While China’s pivot to self-reliance has borne fruit in areas like electric vehicles and green tech, it has also bred inefficiencies. Household consumption remains subdued, and productivity gains are waning. Unless Beijing shifts gears toward more market-based reforms, its long-term growth potential will continue to narrow.
China’s innovation rise is not guaranteed — but neither is America’s dominance.
Technology battleground comes to the fore
Third, the technological front has become the new fault line. The race for innovation supremacy is now the centrepiece of US-China competition. Washington holds a lead in semiconductors, aerospace, biotech and foundational AI. But its strategy of containment — export bans, blacklists, and investment screenings — has yielded mixed results. While it has slowed Beijing’s access to next-gen chips, it has also turbocharged China’s drive for technological autonomy. The CHIPS Act and IRA have catalysed new manufacturing hubs, but delays and private sector hesitance persist. US tech giants remain caught between national duty and market access, weakening policy coherence.

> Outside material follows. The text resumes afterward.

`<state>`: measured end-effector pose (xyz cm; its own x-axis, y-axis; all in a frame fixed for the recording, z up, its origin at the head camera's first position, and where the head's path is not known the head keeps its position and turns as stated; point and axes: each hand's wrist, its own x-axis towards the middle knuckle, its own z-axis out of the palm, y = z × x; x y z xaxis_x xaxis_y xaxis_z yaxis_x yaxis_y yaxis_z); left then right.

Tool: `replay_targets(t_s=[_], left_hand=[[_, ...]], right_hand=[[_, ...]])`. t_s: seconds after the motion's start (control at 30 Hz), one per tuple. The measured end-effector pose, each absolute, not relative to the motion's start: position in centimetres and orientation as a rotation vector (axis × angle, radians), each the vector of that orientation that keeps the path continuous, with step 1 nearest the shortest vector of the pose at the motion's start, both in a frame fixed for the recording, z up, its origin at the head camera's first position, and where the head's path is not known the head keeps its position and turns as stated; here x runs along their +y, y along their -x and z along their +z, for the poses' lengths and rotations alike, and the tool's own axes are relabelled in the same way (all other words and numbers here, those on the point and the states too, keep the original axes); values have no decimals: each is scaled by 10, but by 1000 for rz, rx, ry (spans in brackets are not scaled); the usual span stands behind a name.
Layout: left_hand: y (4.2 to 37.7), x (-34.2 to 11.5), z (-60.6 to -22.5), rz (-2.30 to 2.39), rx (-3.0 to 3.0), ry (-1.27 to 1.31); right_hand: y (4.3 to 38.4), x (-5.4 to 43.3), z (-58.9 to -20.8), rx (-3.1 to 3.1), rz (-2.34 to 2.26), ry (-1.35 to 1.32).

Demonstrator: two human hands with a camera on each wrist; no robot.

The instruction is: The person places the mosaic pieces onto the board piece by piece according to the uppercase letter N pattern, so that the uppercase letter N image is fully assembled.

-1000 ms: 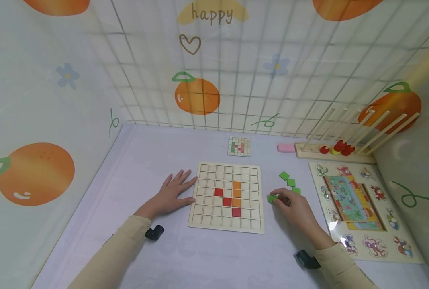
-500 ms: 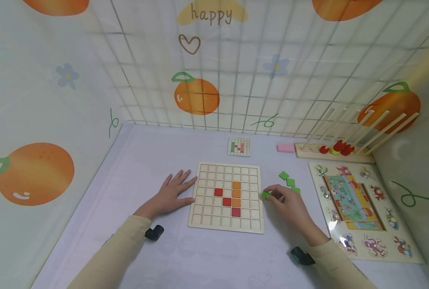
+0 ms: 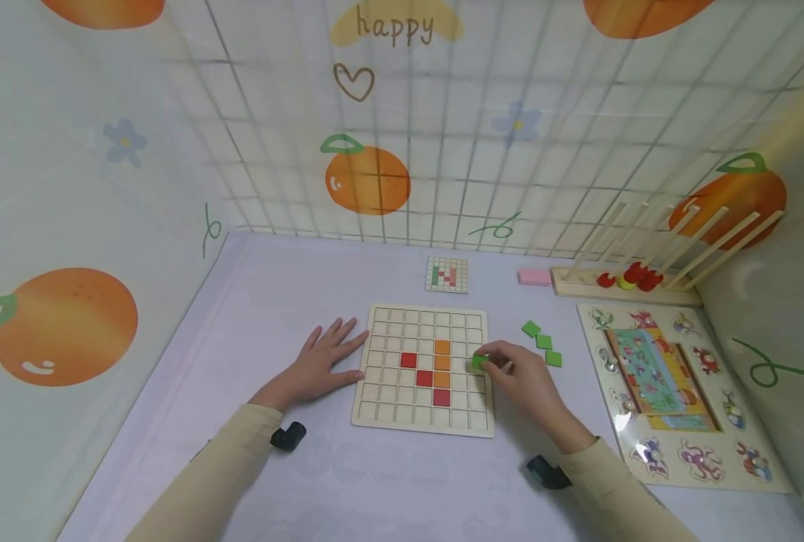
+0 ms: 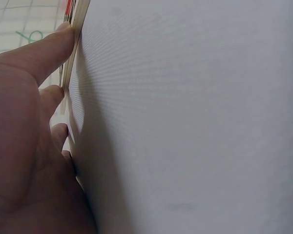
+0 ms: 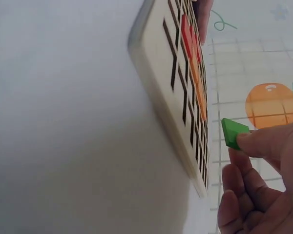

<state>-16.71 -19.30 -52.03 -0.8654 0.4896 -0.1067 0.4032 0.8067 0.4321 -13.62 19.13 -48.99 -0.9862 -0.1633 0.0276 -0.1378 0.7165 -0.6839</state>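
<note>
The right hand's grip [image 3: 527, 376] is nearly closed, thumb and fingertips pinching a green tile [image 3: 479, 363] above the right side of the grid board [image 3: 386, 395]. Three red tiles [image 3: 409, 360] step diagonally down that board, beside a column of three orange tiles [image 3: 442, 363]. The left hand [image 3: 317, 366] lies with fingers spread, thumb against the board's left edge. On the tabletop [image 3: 348, 489], three loose green tiles [image 3: 543, 342] sit right of the board; a small pattern card [image 3: 447, 275] lies behind it.

The board [image 3: 391, 391] is lying between left hand [image 3: 316, 369] and right hand [image 3: 522, 376]. Three tiles [image 3: 543, 342] are sitting beyond the latter.
</note>
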Motion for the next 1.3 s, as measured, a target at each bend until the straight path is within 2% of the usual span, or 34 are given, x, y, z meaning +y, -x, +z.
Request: replay_targets(t_s=[1.3], left_hand=[[167,-194,-521,604,2762,-683]], right_hand=[[170,113,-488,2792,-1187,489]])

Beijing, in turn, has massively scaled up state support for strategic tech sectors. Firms like Huawei, BYD and SMIC are no longer imitators — they are innovators. The release of Huawei’s 7nm chip in 2024, despite US sanctions, signalled a new phase in China’s tech ascent.
Simultaneously, China is building alternative digital ecosystems across the global south, positioning itself as the infrastructure provider of choice. Yet risks remain: talent shortages, R&D inefficiencies and Western decoupling continue to hinder progress. China’s innovation rise is not guaranteed — but neither is America’s dominance.
No real winners
In conclusion, the prolonged standoff between the world’s two largest economies threatens to fracture supply chains, inflate costs, depress investment and weaken global growth. In this contest, there are no real winners — neither Trump nor Xi, and certainly not the global economy.
The world cannot afford another lost decade. With global growth slowing, debt burdens rising and geopolitical uncertainty deepening, the return to tariffs and unilateralism could prove catastrophic. The world has watched the latest US-China framework with cautious hope. But unless both sides convert it into enforceable commitments — with clear timelines, credible enforcement and real structural progress — this will be, at best, a tactical pause.
At worst, it may be the calm before another storm.